:: Aim of the task ::
Wherever the word "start" appears in a line of the records, copy that line.

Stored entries
»»
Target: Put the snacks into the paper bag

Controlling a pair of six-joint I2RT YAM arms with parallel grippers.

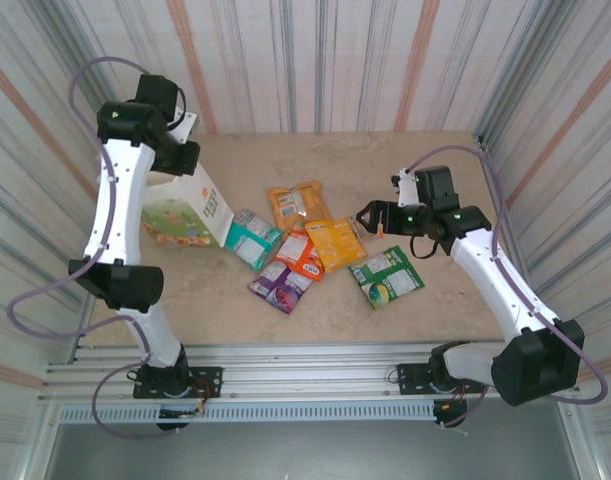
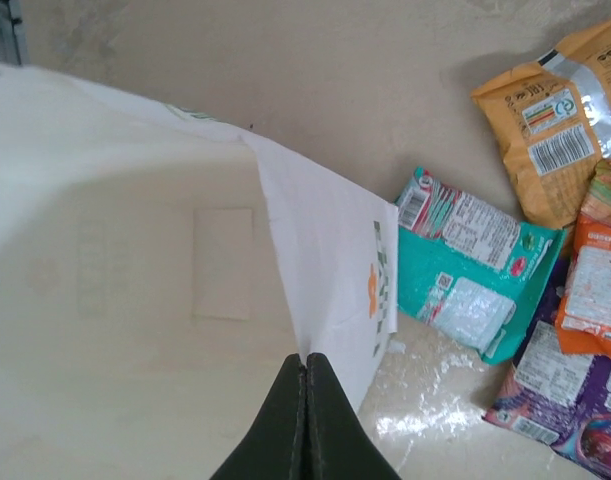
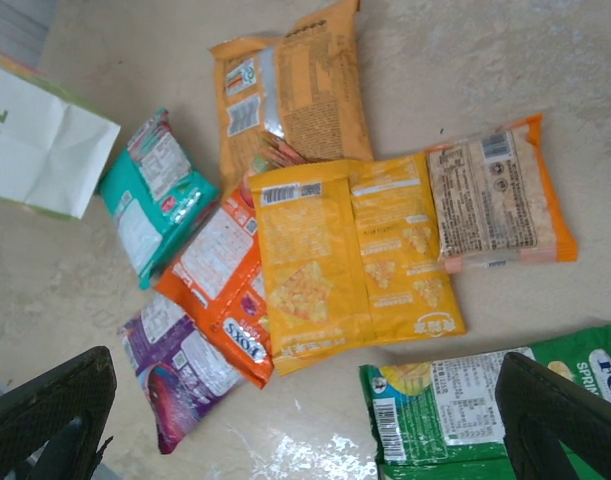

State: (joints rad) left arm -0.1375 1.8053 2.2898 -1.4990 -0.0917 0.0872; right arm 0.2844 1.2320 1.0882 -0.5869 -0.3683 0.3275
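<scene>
L hand [image 2: 305,365] tight on paper bag [image 2: 135,280] — R hand [image 3: 305,385] wide

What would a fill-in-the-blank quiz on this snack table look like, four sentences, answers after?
The left fingers are ___ on the edge of the paper bag.
The right fingers stand wide ___.
Nearest the paper bag lies a ___ snack.
Closest to the right arm's base lies a ___ packet.
Missing words: shut, open, teal, green.

Both arms have white links [image 1: 120,200], black joints [image 1: 115,282], lilac cables [image 1: 45,290], black fingers [image 3: 55,410].
</scene>
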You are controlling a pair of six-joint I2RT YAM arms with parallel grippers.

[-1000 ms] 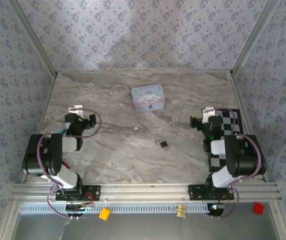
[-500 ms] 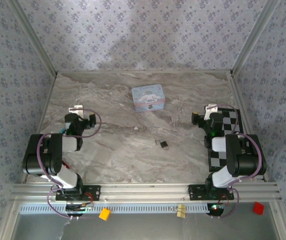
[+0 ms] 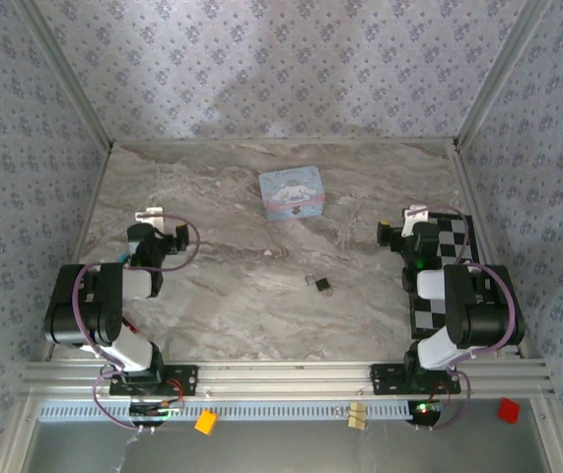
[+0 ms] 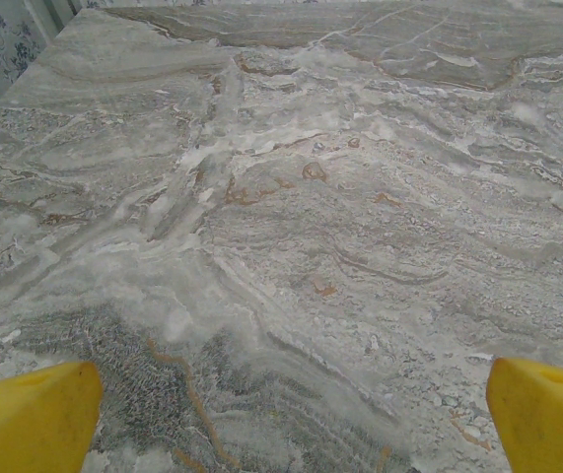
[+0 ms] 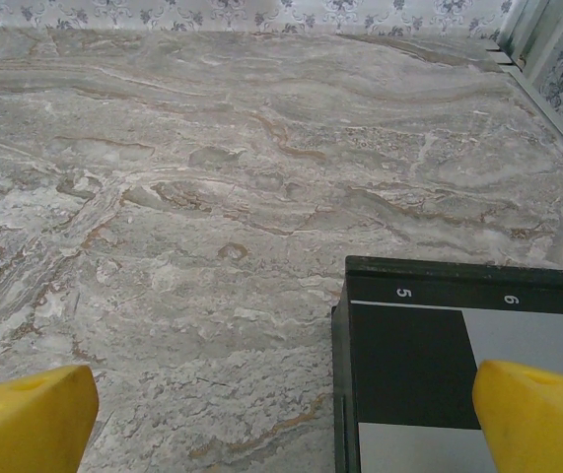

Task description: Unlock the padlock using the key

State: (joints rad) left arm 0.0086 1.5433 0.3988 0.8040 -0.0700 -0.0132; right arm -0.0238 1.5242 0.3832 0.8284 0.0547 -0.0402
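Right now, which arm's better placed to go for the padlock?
Right, probably. In the top view the padlock lies nearer the right gripper than the left gripper. Both grippers are open, empty and apart from it.

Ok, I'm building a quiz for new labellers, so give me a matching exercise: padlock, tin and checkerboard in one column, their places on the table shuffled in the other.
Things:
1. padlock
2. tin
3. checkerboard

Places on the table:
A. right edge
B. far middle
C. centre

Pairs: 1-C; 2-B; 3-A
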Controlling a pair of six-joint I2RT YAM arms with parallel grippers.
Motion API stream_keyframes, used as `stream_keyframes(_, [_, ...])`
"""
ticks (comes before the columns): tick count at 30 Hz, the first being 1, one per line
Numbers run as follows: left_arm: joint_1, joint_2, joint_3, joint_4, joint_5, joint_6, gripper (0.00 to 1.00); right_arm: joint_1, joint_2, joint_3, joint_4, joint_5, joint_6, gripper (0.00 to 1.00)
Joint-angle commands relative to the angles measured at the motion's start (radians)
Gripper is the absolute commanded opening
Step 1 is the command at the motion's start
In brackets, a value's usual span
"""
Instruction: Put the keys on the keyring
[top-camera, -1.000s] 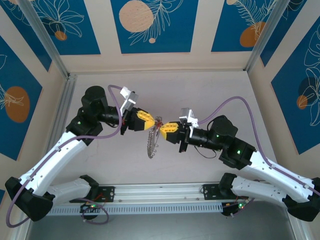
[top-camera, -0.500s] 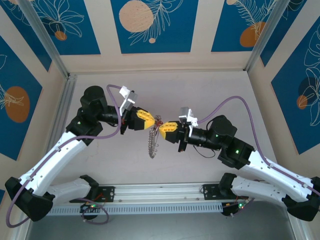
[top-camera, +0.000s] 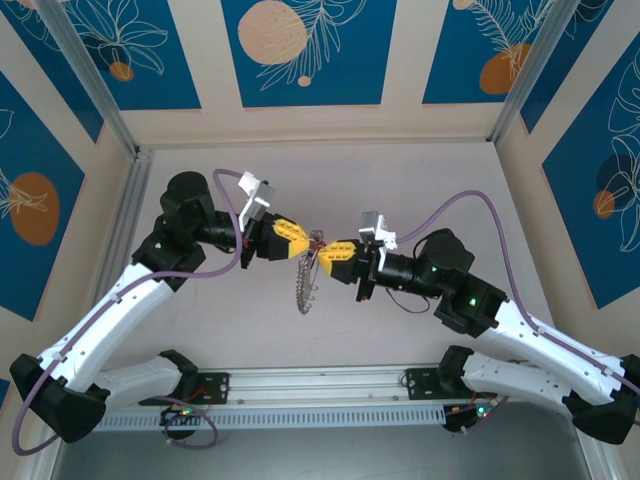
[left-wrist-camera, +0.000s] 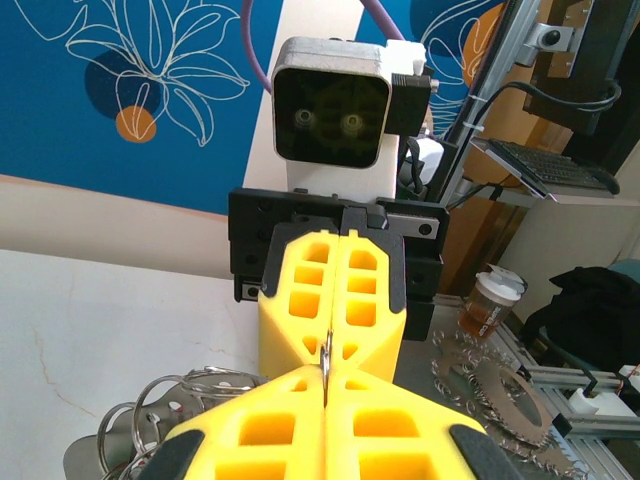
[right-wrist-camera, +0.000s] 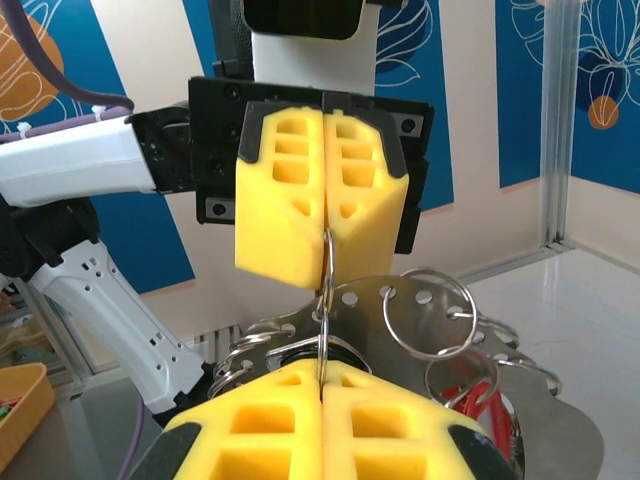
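Above the middle of the table my left gripper (top-camera: 306, 244) and right gripper (top-camera: 324, 251) meet tip to tip, both shut. Each pinches the same thin wire loop of the keyring (top-camera: 303, 285), which hangs below them edge-on as a silvery fringe. In the left wrist view my own gripper (left-wrist-camera: 327, 372) clamps the loop, with the right gripper (left-wrist-camera: 335, 345) facing it. In the right wrist view my gripper (right-wrist-camera: 322, 365) holds the loop under the left gripper (right-wrist-camera: 325, 250); the keyring (right-wrist-camera: 420, 300) shows holes, several small rings and a red tag (right-wrist-camera: 480, 395). I cannot make out the keys.
The pale tabletop (top-camera: 420, 180) is walled at the back and sides by blue patterned panels (top-camera: 305, 50). An aluminium rail (top-camera: 320, 385) runs along the near edge between the arm bases. Purple cables (top-camera: 470, 205) arc over both arms.
The right gripper has crept slightly left, closing onto the left gripper's tips. The hanging keyring has swung from a curved side-on arc to nearly edge-on.
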Motion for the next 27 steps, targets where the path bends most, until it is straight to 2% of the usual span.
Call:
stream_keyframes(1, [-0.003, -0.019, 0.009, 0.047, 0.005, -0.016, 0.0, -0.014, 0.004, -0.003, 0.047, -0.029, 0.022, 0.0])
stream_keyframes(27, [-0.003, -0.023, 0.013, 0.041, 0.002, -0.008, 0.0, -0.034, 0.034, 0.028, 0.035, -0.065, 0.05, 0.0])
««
:: Result of the exercise ::
Joint-angle commands relative to the angles measured at the motion's start (radians)
Step 1 is the command at the motion's start

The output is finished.